Your goal - Write out the material below exactly, with no line missing.

Collected material -
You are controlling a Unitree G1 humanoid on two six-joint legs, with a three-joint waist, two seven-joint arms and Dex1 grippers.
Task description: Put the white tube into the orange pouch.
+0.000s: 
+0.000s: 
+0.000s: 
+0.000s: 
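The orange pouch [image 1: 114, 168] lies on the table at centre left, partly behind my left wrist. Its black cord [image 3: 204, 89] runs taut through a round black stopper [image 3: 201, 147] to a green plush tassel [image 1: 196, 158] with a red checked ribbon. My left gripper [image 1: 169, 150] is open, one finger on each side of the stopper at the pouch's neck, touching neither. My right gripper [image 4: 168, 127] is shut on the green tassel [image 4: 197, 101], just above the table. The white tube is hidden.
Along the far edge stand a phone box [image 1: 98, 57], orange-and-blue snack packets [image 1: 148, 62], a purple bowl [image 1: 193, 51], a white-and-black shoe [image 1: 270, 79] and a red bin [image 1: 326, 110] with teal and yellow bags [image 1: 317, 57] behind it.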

Exercise response -
You are controlling a Unitree G1 humanoid on two six-joint legs, with a three-joint waist, two seven-joint arms and Dex1 grippers.
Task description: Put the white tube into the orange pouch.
+0.000s: 
+0.000s: 
+0.000s: 
+0.000s: 
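The orange pouch [image 1: 114, 168] lies on the table at centre left, partly behind my left wrist. Its black cord [image 3: 204, 89] runs taut through a round black stopper [image 3: 201, 147] to a green plush tassel [image 1: 196, 158] with a red checked ribbon. My left gripper [image 1: 169, 150] is open, one finger on each side of the stopper at the pouch's neck, touching neither. My right gripper [image 4: 168, 127] is shut on the green tassel [image 4: 197, 101], just above the table. The white tube is hidden.
Along the far edge stand a phone box [image 1: 98, 57], orange-and-blue snack packets [image 1: 148, 62], a purple bowl [image 1: 193, 51], a white-and-black shoe [image 1: 270, 79] and a red bin [image 1: 326, 110] with teal and yellow bags [image 1: 317, 57] behind it.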

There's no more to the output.